12. NUMPANG MAKAN

981 135 2
                                    

      Sejak pertemuan dengan Bang Rayyan di mesjid kampus itu, Renata tak lagi berkomunikasi dengan Rezanta. Cowok itu berubah seratus delapan puluh derajat. Tak ada sapaan, gombalan atau perhatian bertubi baik secara langsung ataupun lewat pesan chating di whatsApp. Jika kebetulan bertemu di kampus saat mengikuti mata kuliah yang sama pun, Rezanta selalu langsung pulang. Langsung ngacir istilahnya, karena dia keluar kelas tak lama setelah dosen meninggalkan kelas. Terlihat terburu-buru sekali. Entah ada apa. Yang jelas raut wajahnya selalu tampak serius, cemas dan tegang.

    "Kenapa dia?" tanya Renata suatu hari pada Kevin.

    "Lagi stress."

      Stress? Aneh sekali cowok seceria, sesantai dan seoptimis Rezanta bisa stres. Masalah seperti apa yang membebaninya sampai berunah seperti itu? Gak mungkin kan penyebabnya hanya karena bertemu Bang Rayyan? Imposible!

      Renata membuka aplikasi obrolan berwarna hijau. Dicarinya kontak nama Reza. Kemudian diketiknya beberapa huruf hingga tersusun beberapa kalimat.

Renata:
Assalamualaikum, calon imam.
Apa khabar, Za? Sehat kan? Kemana aja sih lo? Sombong banget sih gak pernah hubungi gue. Gak kangen gue gitu? Padahal gue kangen lho....

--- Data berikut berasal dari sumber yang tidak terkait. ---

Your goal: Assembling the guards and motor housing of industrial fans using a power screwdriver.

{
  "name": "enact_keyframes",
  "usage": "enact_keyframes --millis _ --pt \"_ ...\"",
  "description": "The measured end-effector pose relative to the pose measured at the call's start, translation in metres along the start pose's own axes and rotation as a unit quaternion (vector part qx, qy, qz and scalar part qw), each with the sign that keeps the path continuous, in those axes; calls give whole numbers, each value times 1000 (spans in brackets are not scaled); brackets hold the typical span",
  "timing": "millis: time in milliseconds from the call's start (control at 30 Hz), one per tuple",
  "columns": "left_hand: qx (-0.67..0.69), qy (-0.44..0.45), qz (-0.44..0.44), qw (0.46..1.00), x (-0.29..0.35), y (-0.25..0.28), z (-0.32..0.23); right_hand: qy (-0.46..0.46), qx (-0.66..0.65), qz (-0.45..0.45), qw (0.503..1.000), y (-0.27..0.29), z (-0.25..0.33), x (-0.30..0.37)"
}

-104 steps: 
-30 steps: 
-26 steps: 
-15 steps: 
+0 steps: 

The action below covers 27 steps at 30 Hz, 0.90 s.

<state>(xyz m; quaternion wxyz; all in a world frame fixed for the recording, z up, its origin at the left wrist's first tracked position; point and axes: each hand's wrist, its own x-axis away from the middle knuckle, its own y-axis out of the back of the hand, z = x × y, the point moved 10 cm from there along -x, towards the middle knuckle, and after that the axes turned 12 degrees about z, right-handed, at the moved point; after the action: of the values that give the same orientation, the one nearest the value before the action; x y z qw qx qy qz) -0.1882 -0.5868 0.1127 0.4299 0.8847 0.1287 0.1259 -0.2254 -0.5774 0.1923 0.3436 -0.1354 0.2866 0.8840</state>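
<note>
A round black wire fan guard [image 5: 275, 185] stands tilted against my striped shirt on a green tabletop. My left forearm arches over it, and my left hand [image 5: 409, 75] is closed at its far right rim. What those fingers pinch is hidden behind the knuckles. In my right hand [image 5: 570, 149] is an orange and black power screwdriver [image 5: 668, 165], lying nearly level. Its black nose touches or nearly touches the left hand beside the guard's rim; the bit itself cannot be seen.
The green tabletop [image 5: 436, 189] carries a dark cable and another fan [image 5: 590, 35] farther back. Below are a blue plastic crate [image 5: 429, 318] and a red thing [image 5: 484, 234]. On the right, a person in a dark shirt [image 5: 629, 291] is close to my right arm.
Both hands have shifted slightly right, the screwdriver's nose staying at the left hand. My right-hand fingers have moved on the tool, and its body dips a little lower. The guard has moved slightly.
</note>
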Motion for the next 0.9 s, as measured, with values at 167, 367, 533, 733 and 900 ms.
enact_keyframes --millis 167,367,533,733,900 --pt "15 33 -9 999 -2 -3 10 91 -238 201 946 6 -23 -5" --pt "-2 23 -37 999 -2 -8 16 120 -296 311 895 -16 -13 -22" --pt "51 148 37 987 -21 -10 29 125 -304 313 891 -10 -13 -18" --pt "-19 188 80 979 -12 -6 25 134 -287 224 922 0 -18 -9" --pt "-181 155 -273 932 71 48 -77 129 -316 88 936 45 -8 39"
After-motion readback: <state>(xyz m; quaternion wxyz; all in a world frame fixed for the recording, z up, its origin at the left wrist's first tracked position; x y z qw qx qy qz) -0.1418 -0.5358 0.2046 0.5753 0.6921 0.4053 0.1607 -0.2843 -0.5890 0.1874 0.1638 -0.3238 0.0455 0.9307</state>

      "Ups... Kok jadi ngetik beginian sih?" Renata kaget sendiri. Dengan telapak tangan kirinya, dia menepuk-nepuk dahinya. Malu hati bisa sampai kepikiran mengetik kalimat tersebut. Cepat-cepat dihapusnya pesan itu. "Untung belum dikirim."

      Masih memainkan ponsel, dibukanya folder foto. Ada tiga foto selfie Rezanta. Teringatlah akan pesan dari si empunya foto. Cowok itu pernah bilang, kalau kalo kangen, pandangi saja foto itu sepuasnya. Dengan pede-nya pula dia bilang kalau foto itu ganteng-ganteng semua.

    "Ish! Lo emang bener-bener ganteng, Za," gumam Renata uring-uringan. Sebal pada dirinya sendiri karena dirinya memiliki perasaan itu. Sepertinya virus kangen lebih parah menggerogoti hatinya dibandingkan virus corona. Kacau-kacau!

      Dilemparnya ponsel ke kasur. Gedebug, terdengar jelas bunyi jatuhnya. Mungkin dikarenakan kondisi rumah yang sepi. Kedua orang tua dan kedua adiknya sedang berkunjung ke rumah Nenek. Bukan karena Nenek masih sakit. Tapi ada silaturahmi keluarga besar yang rutin diadakan tiap bulan. Renata tak ikut karena tadi harus ke proyek dan menyelesaikan banyak tugas kuliah. Tapi nyatanya, tak satu pun tugas kuliah yang berhasil dikerjakannya. Sejak tadi pikirannya tak fokus. Galau. Semua ini karena....

      Tok-tok-tok....
Suara pintu diketuk beberapa kali diikuti suara salam. Renata beranjak dari kamarnya. Jam 20.05 WIB, demikian waktu yang ditunjukan jam dinding di ruang tamu. Sedikit takut dan ragu untuk membukakan pintu karena hari sudah malam, hujan pula. Di rumah pun tak ada siapa-siapa. Semoga aja bukan orang jahat.

    "Waalaikumsalam. Siapa sih yang malam-malam gini ber-ta-mu...." Di ujung kalimat terdengar kata yang melambat dan terbata.

      Saat pintu baru terbuka separuh, Renata tak bisa menahan kagetnya karena mendapati sesosok tinggi yang sejak tadi memenuhi pikirannya.

    "R-Reza...?" Antara percaya dan tidak ia menyebut nama itu. "Lo Reza? Ngapain lo malam-malam begini ke sini?"

    "Kangen," jawaban cepat dan santai diucapakan tamu tak diundang itu.

      Renata terpaku di tempatnya. Speechless. Pintu rumah baru terbuka setengah, tapi hatinya sudah terbuka penuh. Entah mengapa ia merasakan hatinya menghangat. Jantungnya pun berpacu beberapa kali lebih cepat. Asli, dia sendiri pun kangen. Apalagi saat melihat senyum merekah di wajah tampannya. Bikin hati meleleh dan baper.

    "Kaki gue lemas, Saudara-saudara!" Bisik hatinya.

    "Gue kangen." Rezanta mengulang kembali kalimatnya yang sukses membuat hati Renata tambah jumpalitan. "Boleh peluk gak?"